Biographical anthology of Telugu poets compiled by Kandukuri Veeresalingam

Andhra Kavula Charitramu (Telugu: ఆంధ్ర కవుల చరిత్రము; meaning Chronicle of Telugu Poets) is a compilation of the life histories of Telugu poets by Kandukuri Veeresalingam (1848-1919). It was published in three parts by Hitakarini Samajam, Rajahmundry. It is a history of Telugu literature, though the author dealt more with the lives of the poets than their poetry.

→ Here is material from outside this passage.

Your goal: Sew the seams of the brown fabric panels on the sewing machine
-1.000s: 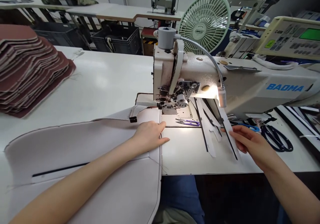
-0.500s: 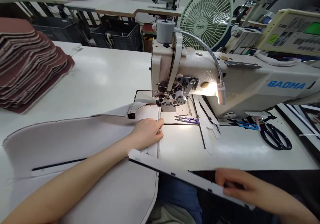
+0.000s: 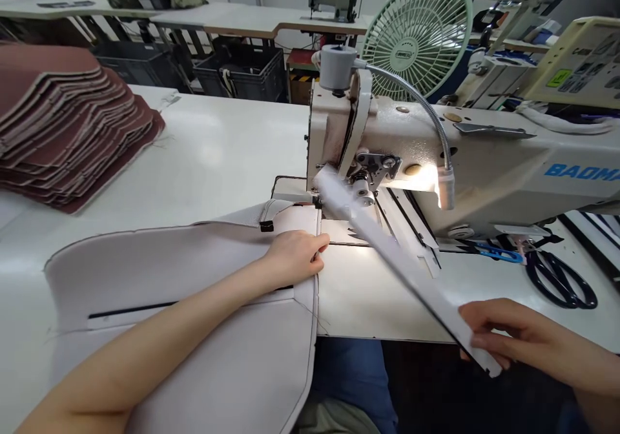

The first part has details of about 40 biographies of Telugu poets of Early period starting from Nannayya, adikavi (first poet) of Telugu language. It was dedicated to Sri Rajah Rao Venkata Kumara Mahipati Surya Rau Bahadur, Maharajah of Pithapuram. The author himself wrote in his Sweeyacharitramu (autobiography) that the first part was published by himself in 1897. It was published in 1917 again. After his death, it was published in 1937 and 1949.

The second part consists of about 60 biographies of Telugu poets of Middle period starting from Krishnadevaraya. It was published in 1940.

The third part enumerated short profiles of about 140 Telugu poets of Modern period starting from Haribhattu.